Distinguished Professor Gabor T. Herman
Analysis of algorithms involves characterizing the amount of resources consumed by an algorithm, measured as a function of input length, and typically bounded in the worst case. The most common resources considered are running time and space used, but others may be considered as well, such as number of random bits used or number of blocks read from secondary storage. In algorithm design, we seek algorithms that have good worst-case resource requirements and other attractive qualities, such as optimality or approximation guarantees, good performance “in practice,” parallelizability, and simplicity.
This course covers the design and analysis of algorithms for a number of fundamental problems, such as sorting, order statistics, minimum spanning trees, shortest paths, matching, maximum flow, minimum cut, satisfiability, knapsack, set covering, and linear programming. Common algorithm design techniques will be emphasized, including greedy, divide-and-conquer, and dynamic programming, as well as formulating problems as linear programs and the use of randomness. Some efficient data structures will also be examined, primarily hash tables, but also heaps and binary search trees. Finally, we will briefly discuss the halting problem, NP-completeness, and reductions.
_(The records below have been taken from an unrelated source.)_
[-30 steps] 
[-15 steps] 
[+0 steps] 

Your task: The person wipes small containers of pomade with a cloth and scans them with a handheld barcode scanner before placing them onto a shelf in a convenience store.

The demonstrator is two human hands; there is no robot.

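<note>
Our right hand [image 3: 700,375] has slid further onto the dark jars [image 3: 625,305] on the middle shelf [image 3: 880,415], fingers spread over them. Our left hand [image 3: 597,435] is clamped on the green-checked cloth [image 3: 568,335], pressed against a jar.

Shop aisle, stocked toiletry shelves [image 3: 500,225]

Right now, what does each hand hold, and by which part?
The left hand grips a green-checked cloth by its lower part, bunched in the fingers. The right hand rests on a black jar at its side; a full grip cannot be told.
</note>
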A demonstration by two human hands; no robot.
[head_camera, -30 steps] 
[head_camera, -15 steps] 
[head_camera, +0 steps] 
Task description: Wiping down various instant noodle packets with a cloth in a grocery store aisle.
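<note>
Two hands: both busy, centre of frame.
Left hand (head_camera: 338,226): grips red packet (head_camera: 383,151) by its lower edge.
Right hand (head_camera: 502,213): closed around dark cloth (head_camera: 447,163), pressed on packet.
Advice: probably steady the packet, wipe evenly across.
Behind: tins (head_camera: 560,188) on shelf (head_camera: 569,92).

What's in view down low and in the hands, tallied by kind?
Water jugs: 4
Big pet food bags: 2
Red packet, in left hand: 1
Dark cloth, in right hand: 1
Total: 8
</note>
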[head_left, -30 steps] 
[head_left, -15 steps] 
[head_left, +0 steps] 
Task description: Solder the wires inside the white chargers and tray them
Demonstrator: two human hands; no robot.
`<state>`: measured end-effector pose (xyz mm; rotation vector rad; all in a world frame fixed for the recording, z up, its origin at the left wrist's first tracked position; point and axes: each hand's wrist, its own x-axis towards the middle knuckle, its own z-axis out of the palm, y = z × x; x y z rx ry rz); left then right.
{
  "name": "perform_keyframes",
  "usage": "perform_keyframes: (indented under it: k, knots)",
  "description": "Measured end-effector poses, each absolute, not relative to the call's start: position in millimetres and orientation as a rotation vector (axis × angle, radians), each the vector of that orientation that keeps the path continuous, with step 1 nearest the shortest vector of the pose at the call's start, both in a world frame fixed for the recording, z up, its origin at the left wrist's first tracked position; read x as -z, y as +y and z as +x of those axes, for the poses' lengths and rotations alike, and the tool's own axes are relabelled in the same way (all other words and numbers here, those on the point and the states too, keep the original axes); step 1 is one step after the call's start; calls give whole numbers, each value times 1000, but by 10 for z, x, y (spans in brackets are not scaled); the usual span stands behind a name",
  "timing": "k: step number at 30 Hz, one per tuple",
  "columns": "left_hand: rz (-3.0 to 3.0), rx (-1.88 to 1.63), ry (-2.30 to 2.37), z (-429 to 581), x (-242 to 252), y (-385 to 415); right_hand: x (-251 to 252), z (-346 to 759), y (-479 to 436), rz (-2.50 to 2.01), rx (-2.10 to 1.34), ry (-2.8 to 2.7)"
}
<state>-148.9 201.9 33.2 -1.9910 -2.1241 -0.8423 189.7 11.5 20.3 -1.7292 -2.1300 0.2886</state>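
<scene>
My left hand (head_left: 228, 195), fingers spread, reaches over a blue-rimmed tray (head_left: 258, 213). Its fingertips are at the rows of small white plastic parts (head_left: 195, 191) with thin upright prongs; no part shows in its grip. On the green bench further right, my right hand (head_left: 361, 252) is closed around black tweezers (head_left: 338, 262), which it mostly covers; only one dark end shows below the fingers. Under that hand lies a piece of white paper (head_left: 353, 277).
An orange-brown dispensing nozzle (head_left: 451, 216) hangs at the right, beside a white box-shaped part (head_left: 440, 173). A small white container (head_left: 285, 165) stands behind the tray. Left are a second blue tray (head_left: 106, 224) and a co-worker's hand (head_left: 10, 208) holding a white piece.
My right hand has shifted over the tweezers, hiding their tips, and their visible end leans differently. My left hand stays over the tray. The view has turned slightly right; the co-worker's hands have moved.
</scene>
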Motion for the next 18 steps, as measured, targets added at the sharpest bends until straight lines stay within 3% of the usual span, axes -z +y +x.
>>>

Implementation projects might be assigned, applying algorithms to real-world applications.
List of topics
The student should be able to:
Explain and analyze the performance guarantees (in terms of optimality and efficiency) of standard algorithms for sorting, minimum spanning trees, shortest paths, maximum flow, hashing, and knapsack
Understand and program divide-and-conquer algorithms and the use of search trees
Understand the principles of greedy algorithms and matroids
Know the mathematical definitions needed for the specification of minimum spanning trees and be able to analyze and program algorithms for finding such trees
Seek solutions to newly encountered problems by applying basic algorithm design techniques, such as divide-and-conquer, greedy, dynamic programming; and judge which approaches are most appropriate or promising for the problem at hand
Formulate problems as (possibly integer) linear programs
Investigate or make informed judgments about whether a given problem is likely to be NP-complete
The course grade will be determined by homework (and, possibly, in-class) problem sets (which may include programming) (65%) and a final exam (35%).
Introduction to Algorithms (latest edition); Cormen, Leiserson, Rivest, and Stein; MIT Press.
Algorithm Design (latest edition); Kleinberg and Tardos; Pearson.